**ASSIGNED TASK**. The answer is every line in the data below that contains the word "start".

**STORED DATA**.
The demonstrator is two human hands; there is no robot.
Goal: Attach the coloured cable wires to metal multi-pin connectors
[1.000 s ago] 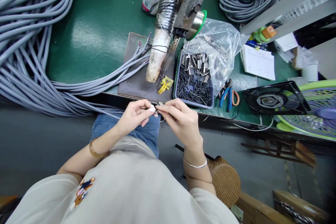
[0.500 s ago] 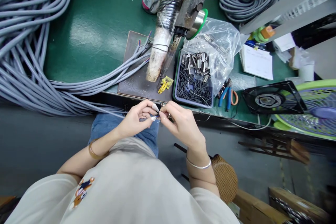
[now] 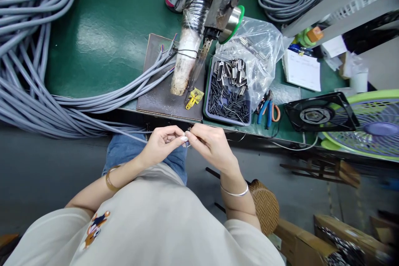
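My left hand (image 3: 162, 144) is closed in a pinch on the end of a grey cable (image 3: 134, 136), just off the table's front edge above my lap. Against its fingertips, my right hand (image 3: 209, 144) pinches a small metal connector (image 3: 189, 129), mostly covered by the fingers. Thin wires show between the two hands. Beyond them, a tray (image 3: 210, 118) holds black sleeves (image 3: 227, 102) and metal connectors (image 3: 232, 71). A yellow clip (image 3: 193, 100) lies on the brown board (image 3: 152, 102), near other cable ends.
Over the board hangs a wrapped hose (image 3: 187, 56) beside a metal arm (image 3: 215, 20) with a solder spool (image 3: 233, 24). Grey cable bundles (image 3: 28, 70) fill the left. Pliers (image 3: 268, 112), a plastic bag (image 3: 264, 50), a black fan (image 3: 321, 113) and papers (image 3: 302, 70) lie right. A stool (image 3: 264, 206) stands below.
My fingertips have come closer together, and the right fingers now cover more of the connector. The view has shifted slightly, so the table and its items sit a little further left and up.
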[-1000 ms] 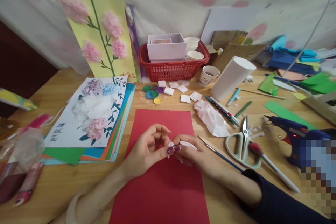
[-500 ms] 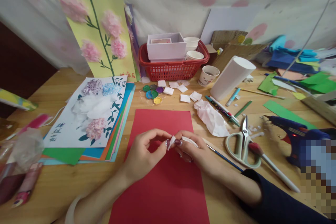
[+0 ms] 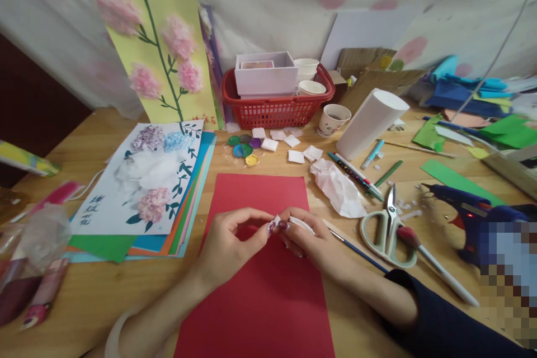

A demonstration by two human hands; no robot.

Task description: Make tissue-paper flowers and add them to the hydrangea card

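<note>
Over a sheet of red paper (image 3: 264, 307), my left hand (image 3: 232, 243) and my right hand (image 3: 312, 238) meet at the fingertips. Both are closed in a pinch on a small piece of white tissue paper (image 3: 277, 219), mostly covered by the fingers. A folded white pad (image 3: 302, 226), like tissue, also lies in my right hand behind the thumb. To the right of my right hand are a crumpled white tissue (image 3: 339, 190) and a thin blue-handled paintbrush (image 3: 356, 250). Several folded tissue squares (image 3: 296, 156) lie beyond the red sheet.
Scissors (image 3: 388, 229), a red-tipped brush (image 3: 440, 268) and a glue gun (image 3: 465, 207) lie at right. A flower picture (image 3: 176, 224) tops coloured papers at left. Behind stand a red basket (image 3: 277, 112), a paper cup (image 3: 333, 121), a white roll (image 3: 369, 123) and paint pots (image 3: 251, 160).
My fingertips have drawn closer together, and less of the small tissue piece shows between them. Everything else on the table stays where it was.
</note>
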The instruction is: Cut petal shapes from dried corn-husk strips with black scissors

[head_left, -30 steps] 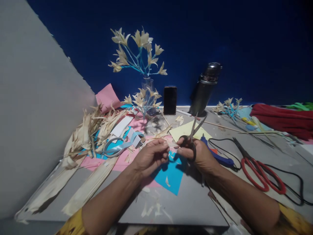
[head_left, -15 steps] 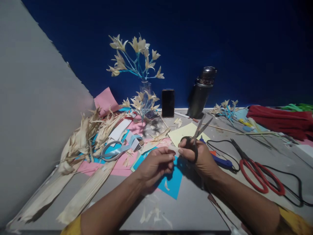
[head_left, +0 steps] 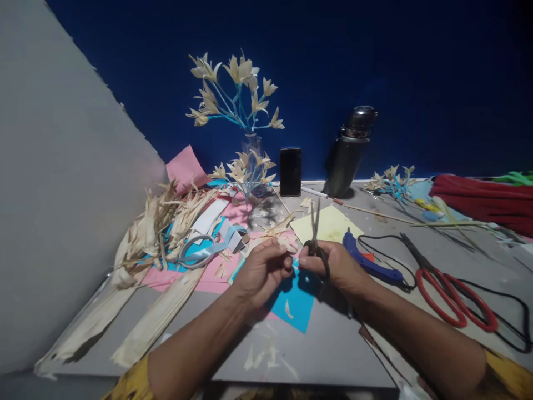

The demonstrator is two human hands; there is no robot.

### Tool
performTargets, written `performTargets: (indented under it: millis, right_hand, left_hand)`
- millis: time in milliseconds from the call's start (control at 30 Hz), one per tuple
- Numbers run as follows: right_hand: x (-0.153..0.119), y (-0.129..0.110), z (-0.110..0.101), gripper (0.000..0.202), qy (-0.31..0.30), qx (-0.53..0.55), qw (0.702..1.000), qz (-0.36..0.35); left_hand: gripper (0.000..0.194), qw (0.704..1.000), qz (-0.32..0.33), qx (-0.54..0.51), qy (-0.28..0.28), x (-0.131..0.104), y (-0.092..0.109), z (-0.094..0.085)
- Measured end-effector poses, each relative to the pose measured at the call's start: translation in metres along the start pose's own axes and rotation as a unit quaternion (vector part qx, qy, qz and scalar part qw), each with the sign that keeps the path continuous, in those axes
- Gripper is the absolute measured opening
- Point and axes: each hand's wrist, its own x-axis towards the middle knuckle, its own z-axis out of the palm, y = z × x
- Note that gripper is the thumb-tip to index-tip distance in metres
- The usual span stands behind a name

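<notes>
My left hand (head_left: pixel 263 273) pinches a small pale piece of dried husk (head_left: pixel 286 245) between thumb and fingertips. My right hand (head_left: pixel 340 268) is closed round the black handles of a small pair of scissors (head_left: pixel 315 226), whose slightly parted blades point up and away from me. The fingertips of both hands are close together, a short gap apart. Below them lies a sheet of blue paper (head_left: pixel 296 306) with a husk scrap (head_left: pixel 288 309) on it. Just right of my right hand rests a blue glue gun (head_left: pixel 370 262).
Long dried husks (head_left: pixel 156 322) and a roll of ribbon (head_left: pixel 200 253) lie at left. Red-handled scissors (head_left: pixel 453 297) lie at right. Behind stand a glass vase (head_left: pixel 252 145) with husk flowers, a phone (head_left: pixel 290 172) and a dark flask (head_left: pixel 348 153). Yellow paper (head_left: pixel 328 225) lies beyond my hands.
My right hand has drawn slightly away from the husk piece and turned the scissors more upright. Their blades are closer together. The whole view has shifted slightly.
</notes>
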Motion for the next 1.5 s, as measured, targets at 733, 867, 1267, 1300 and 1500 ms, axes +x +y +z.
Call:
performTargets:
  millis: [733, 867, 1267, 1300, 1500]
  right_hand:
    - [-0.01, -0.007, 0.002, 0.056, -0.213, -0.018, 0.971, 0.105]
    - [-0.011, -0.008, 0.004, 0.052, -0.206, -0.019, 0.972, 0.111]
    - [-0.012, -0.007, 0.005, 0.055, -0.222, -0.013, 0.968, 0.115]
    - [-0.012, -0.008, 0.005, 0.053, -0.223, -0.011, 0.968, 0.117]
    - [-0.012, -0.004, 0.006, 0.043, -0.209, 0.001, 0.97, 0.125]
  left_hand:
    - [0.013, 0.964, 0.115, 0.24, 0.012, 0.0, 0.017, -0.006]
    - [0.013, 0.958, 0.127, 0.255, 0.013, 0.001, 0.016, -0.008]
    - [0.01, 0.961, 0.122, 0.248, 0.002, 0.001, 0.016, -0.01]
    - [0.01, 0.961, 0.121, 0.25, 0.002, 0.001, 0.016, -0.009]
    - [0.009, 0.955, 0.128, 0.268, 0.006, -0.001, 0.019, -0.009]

**PROBLEM SOLUTION**.
- millis: time in milliseconds from the call's start (control at 30 Hz), one per tuple
- Measured end-effector poses, each relative to the pose measured at the call's start: translation in metres along the start pose's own axes and rotation as a unit quaternion (vector part qx, qy, qz and scalar part qw), each with the sign that keeps the path continuous, in those axes

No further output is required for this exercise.